Cities and states are still waiting for more guidance from the EPA to give water utilities best practices for locating lead pipes.

“Poison Straws Underground”

It’s difficult to tally up the toll of lead-contaminated water in a community, said Bruce Lanphear, lead researcher and professor at Simon Fraser University in Vancouver, Canada.

At levels like those measured in Trenton, the impact is not immediately obvious.

“Because people don’t collapse immediately, we don’t treat it as an urgent issue,” Lanphear said.

At the population level, he said, a pregnant woman exposed to high levels of lead could increase the risk of premature delivery or miscarriage.

“But for premature births, we don’t see lead. We’re just saying it just happens,” Lanphear said. “So that’s the dilemma is that it’s insidious.”

Beyond that, Edwards said screening programs are not designed to target children most at risk of being exposed to lead-contaminated water.

Surveillance programs typically target toddlers, who are at risk of exposure to lead paint from crawling and putting objects in their mouths. But fetuses and infants using formula are most exposed to lead in water.

Edwards said the health department is inclined to assume the water is safe because the utility should be monitoring lead.

“And so no one is testing the age group most likely to show the damage to health,” he said.

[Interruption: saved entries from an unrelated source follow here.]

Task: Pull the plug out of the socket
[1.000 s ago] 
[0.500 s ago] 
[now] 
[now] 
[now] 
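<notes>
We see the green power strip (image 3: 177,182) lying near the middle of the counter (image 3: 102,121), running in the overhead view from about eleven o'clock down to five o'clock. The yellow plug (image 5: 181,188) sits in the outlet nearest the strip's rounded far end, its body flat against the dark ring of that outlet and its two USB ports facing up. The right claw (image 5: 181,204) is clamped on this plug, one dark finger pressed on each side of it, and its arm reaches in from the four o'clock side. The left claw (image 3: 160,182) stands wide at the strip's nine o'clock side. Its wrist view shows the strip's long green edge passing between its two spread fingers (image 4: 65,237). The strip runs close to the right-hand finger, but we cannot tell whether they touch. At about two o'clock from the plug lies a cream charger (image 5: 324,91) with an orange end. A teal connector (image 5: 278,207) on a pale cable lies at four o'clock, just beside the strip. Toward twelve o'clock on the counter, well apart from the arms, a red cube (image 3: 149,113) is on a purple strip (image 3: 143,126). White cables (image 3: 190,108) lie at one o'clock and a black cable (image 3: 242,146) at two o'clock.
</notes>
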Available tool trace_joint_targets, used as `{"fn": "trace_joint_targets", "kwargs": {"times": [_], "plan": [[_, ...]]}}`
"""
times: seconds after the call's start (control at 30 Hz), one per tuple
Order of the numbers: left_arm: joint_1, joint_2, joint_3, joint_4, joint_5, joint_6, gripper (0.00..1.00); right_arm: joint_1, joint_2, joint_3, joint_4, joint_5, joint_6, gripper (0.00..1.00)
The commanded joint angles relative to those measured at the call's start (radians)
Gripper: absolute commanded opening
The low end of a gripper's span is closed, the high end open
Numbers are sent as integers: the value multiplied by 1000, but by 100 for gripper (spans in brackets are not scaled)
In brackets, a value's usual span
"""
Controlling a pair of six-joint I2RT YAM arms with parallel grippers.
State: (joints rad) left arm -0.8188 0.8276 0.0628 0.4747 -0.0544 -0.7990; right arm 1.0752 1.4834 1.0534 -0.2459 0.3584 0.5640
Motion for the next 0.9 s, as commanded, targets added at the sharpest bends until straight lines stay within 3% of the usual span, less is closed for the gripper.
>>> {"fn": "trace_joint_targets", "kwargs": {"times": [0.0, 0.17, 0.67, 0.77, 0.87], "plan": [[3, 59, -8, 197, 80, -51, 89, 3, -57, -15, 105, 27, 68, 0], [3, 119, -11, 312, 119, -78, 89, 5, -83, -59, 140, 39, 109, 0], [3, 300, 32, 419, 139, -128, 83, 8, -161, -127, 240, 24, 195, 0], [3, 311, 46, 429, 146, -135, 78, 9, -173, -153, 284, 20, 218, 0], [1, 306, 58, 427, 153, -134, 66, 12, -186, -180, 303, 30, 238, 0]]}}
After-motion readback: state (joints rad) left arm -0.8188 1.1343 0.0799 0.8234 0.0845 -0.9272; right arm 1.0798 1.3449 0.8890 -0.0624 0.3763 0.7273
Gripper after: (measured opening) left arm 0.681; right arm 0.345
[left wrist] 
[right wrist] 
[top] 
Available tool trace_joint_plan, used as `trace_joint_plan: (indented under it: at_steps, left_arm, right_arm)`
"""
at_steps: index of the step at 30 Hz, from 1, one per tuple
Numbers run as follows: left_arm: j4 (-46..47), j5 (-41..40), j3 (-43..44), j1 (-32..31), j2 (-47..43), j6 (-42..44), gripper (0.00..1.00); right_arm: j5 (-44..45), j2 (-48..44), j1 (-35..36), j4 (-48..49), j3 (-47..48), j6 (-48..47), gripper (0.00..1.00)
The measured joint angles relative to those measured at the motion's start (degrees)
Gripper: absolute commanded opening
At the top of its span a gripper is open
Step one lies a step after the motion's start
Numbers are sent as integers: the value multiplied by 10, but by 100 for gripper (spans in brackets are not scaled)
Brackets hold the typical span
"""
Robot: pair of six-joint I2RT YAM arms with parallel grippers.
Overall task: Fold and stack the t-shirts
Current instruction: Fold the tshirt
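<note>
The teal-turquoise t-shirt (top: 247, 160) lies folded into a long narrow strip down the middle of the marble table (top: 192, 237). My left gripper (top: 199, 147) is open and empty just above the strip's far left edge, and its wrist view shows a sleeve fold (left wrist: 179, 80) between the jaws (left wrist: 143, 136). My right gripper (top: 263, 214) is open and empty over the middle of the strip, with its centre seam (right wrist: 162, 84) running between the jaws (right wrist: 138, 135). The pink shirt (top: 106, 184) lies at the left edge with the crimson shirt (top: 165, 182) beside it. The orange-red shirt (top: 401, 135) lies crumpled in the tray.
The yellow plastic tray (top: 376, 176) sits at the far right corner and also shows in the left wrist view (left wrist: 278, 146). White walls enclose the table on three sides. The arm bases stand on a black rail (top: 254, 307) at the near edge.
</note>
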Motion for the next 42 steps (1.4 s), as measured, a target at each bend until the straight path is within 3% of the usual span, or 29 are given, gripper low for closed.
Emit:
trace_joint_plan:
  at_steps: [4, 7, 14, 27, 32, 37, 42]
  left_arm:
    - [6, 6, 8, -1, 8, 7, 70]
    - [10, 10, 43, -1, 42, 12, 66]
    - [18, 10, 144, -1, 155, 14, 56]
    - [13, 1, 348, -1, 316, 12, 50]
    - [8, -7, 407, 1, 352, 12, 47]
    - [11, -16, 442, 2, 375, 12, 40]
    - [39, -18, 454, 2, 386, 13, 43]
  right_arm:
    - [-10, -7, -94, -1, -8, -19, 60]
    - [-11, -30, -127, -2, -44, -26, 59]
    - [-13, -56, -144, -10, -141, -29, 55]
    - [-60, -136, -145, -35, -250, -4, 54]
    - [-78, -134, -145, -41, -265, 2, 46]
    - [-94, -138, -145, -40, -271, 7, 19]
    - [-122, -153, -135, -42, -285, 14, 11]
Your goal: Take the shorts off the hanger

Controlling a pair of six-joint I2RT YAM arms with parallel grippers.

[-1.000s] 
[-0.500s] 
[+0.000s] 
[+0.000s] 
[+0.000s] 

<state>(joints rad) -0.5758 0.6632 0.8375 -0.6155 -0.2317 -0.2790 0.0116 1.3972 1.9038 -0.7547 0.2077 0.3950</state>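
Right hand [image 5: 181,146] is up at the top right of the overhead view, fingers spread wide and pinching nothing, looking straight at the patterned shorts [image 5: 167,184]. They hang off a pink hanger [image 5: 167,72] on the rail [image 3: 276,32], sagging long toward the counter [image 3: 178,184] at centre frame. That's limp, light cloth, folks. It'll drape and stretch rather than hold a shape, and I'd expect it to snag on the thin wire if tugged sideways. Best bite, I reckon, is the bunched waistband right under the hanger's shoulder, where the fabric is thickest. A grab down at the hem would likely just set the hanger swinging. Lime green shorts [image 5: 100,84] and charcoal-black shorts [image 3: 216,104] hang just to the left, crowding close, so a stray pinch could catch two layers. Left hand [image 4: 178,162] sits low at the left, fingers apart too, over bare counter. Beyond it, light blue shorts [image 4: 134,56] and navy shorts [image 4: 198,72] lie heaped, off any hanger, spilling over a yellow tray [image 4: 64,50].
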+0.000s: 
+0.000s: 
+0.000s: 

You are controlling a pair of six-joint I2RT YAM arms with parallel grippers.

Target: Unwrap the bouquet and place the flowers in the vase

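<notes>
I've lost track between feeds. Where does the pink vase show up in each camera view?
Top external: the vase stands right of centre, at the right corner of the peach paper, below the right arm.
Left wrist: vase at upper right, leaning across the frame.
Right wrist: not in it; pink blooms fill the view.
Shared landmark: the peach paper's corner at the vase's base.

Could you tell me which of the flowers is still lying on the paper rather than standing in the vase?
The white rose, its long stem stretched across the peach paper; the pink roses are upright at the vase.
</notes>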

Lanphear said it’s frustrating, but not surprising, that state governments don’t know where the lead pipes are.

“We have really, in many ways, ignored even the most basic public health infrastructure,” Lanphear said, while emphasizing expensive cures and cost-effective technological advancements.

“We’ve overlooked things that are fundamental to health, like clean water, clean air, food that’s not contaminated with lead and other chemicals.”

Situations like this in Trenton, Hanna-Attisha said, are a wake-up call that “we’re not listening to science, we’re not protecting children.” She said it’s a reminder that the Biden administration’s infrastructure package is important for finding those “poison straws underground.”

“We continue to blunt the potential of so many children by not addressing this issue,” she said.

But she said there was hope now.

“The Infrastructure Act is the biggest federal investment in water infrastructure,” she said, “the biggest federal investment ever in eliminating lead from water. It’s not all the money, but it’s a lot of money that will hopefully end up solving this long-standing problem.